Requirement:
Below are the records. Retype exactly the lines between the lines holding "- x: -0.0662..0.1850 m" and "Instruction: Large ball", inclusive.

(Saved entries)
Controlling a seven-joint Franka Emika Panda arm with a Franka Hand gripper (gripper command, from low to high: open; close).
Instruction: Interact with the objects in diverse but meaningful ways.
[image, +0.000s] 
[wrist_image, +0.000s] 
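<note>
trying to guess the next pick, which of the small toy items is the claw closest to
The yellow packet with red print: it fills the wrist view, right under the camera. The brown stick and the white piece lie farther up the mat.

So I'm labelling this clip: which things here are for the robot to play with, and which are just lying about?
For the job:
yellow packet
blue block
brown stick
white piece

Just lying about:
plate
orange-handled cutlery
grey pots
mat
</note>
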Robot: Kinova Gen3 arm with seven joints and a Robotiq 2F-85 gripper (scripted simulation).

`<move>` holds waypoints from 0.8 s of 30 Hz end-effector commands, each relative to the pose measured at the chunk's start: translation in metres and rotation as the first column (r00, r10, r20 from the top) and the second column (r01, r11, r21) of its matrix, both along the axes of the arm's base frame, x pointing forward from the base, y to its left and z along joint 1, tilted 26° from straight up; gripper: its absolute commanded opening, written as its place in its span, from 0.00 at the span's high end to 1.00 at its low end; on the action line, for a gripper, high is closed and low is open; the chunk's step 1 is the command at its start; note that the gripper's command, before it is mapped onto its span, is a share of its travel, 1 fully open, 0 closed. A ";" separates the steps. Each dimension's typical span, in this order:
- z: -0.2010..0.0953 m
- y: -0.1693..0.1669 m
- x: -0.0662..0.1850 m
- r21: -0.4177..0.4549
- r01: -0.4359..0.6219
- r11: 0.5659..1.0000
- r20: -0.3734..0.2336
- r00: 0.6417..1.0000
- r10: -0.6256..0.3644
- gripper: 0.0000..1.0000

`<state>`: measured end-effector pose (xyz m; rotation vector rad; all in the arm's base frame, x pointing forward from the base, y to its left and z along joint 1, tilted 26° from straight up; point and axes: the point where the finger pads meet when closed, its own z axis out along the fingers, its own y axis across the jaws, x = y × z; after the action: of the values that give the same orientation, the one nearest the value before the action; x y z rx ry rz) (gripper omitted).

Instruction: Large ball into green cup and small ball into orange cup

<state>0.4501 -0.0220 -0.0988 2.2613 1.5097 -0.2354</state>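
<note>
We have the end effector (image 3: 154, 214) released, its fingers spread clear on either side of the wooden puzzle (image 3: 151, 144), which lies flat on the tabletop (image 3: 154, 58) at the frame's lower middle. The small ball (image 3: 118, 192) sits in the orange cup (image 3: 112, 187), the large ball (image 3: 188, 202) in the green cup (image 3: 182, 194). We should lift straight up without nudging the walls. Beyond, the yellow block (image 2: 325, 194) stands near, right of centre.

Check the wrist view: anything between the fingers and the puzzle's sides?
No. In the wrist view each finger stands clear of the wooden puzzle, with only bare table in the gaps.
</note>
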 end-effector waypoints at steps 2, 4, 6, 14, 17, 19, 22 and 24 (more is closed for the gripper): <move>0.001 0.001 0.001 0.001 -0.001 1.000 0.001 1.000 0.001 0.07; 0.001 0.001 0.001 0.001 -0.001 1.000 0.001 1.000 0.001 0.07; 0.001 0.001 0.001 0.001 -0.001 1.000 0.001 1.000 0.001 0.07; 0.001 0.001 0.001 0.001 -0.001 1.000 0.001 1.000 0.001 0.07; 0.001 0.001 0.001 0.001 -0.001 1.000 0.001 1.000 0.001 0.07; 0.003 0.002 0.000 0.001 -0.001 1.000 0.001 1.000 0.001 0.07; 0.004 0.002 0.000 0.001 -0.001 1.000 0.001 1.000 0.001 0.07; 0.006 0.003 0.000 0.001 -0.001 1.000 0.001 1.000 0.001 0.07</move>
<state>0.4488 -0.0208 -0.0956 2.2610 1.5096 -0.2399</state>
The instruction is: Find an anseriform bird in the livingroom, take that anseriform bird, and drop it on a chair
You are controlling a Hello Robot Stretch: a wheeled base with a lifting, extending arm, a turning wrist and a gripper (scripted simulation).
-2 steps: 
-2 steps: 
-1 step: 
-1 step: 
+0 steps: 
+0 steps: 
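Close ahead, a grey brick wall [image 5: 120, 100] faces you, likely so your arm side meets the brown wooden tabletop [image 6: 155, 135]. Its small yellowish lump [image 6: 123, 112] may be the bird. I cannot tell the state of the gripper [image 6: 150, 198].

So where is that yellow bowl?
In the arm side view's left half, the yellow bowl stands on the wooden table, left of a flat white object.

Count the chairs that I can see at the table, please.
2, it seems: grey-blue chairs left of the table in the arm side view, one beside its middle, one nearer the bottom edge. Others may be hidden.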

Exercise answer:
- x: -0.0662..0.1850 m
- r21: -0.4177..0.4549
- r01: -0.4359..0.6219
- r11: 0.5659..1.0000
- r20: -0.3734..0.2336
- r00: 0.6417..1.0000
- r10: -0.6256..0.3644
- gripper: 0.0000..1.0000

`<state>`: measured end-effector pose (xyz m; rotation vector rad; all in the arm's base frame, x pointing forward from the base, y to its left and z along joint 1, tilted 26° from straight up; point and axes: the point where the finger pads meet when closed, its own z axis out along the fingers, its own y axis across the jaws, x = y × z; after the action: of the values that give the same orientation, the one nearest the value before the action; x y z rx ry rz) (gripper omitted).

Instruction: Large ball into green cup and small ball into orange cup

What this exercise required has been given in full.